§ **To do**
Whenever a line of the listing contains the string "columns", return that line.

- - - -

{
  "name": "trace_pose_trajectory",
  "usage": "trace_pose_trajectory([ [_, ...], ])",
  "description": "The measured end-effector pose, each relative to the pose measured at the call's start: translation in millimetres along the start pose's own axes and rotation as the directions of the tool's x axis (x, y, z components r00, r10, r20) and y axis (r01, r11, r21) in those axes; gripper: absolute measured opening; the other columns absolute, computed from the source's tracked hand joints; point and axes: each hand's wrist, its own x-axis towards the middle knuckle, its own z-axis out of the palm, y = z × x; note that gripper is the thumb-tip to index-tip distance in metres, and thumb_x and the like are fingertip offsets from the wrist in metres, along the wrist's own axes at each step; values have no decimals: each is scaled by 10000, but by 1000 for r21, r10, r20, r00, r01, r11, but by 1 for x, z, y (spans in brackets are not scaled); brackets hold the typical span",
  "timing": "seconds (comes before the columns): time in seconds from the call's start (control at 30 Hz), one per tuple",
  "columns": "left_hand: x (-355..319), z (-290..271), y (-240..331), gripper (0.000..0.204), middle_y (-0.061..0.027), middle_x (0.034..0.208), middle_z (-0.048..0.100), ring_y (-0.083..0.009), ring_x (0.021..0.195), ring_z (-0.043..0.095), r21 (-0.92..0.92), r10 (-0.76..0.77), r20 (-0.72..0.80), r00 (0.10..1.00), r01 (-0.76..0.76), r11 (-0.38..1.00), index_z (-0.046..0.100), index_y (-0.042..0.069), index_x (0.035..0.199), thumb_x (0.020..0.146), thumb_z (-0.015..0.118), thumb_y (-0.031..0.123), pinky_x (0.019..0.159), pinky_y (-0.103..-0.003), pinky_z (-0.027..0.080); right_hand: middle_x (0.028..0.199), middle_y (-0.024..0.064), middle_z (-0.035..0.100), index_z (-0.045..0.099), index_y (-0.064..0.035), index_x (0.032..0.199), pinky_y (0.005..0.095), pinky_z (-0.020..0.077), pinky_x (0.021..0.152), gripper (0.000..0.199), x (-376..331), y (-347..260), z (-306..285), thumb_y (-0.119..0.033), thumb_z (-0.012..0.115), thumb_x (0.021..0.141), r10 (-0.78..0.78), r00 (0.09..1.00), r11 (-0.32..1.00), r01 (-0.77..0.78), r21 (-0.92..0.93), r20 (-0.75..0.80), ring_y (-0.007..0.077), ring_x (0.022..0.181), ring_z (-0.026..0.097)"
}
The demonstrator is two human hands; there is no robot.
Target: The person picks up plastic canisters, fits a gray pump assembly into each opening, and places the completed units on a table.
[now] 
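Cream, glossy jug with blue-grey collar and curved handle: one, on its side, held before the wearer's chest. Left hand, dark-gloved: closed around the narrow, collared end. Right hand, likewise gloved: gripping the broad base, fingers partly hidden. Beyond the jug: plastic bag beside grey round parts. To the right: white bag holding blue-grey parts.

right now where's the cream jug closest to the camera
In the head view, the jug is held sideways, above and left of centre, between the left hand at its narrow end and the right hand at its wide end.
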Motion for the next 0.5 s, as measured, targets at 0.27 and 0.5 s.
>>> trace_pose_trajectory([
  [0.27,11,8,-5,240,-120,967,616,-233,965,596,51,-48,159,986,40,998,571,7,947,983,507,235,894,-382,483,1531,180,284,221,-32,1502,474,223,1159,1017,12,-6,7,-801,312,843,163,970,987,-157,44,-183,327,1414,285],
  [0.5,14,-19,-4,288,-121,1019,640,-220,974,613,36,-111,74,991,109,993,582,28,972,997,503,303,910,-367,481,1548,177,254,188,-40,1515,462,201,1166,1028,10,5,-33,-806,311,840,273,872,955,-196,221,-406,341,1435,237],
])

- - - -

§ **Response to this task**
  "description": "The measured end-effector pose, each relative to the pose measured at the call's start: translation in millimetres along the start pose's own axes and rotation as the directions of the tool's x axis (x, y, z components r00, r10, r20) and y axis (r01, r11, r21) in those axes; gripper: absolute measured opening; the other columns absolute, computed from the source's tracked hand joints; point and axes: each hand's wrist, its own x-axis towards the middle knuckle, its own z-axis out of the palm, y = z × x; note that gripper is the thumb-tip to index-tip distance in metres, and thumb_x and the like are fingertip offsets from the wrist in metres, along the wrist's own axes at each step; values have no decimals: each is scaled by 10000, but by 1000 for r21, r10, r20, r00, r01, r11, but by 1 for x, z, y (spans in brackets are not scaled); brackets hold the typical span",
  "timing": "seconds (comes before the columns): time in seconds from the call's start (control at 30 Hz), one per tuple",
  "columns": "left_hand: x (-355..319), z (-290..271), y (-240..331), gripper (0.000..0.204), middle_y (-0.061..0.027), middle_x (0.034..0.208), middle_z (-0.048..0.100), ring_y (-0.083..0.009), ring_x (0.021..0.195), ring_z (-0.043..0.095), r21 (-0.92..0.92), r10 (-0.76..0.77), r20 (-0.72..0.80), r00 (0.10..1.00), r01 (-0.76..0.76), r11 (-0.38..1.00), index_z (-0.046..0.100), index_y (-0.042..0.069), index_x (0.035..0.199), thumb_x (0.020..0.146), thumb_z (-0.015..0.118), thumb_y (-0.031..0.123), pinky_x (0.019..0.159), pinky_y (-0.103..-0.003), pinky_z (-0.027..0.080); right_hand: middle_x (0.028..0.199), middle_y (-0.024..0.064), middle_z (-0.035..0.100), index_z (-0.045..0.099), index_y (-0.064..0.035), index_x (0.032..0.199), pinky_y (0.005..0.095), pinky_z (-0.020..0.077), pinky_x (0.021..0.152), gripper (0.000..0.199), x (-376..331), y (-347..260), z (-306..285), thumb_y (-0.119..0.033), thumb_z (-0.012..0.115), thumb_x (0.021..0.141), r10 (-0.78..0.78), r00 (0.09..1.00), r11 (-0.32..1.00), r01 (-0.77..0.78), r21 (-0.92..0.93), r20 (-0.75..0.80), ring_y (-0.007..0.077), ring_x (0.022..0.181), ring_z (-0.026..0.097)"

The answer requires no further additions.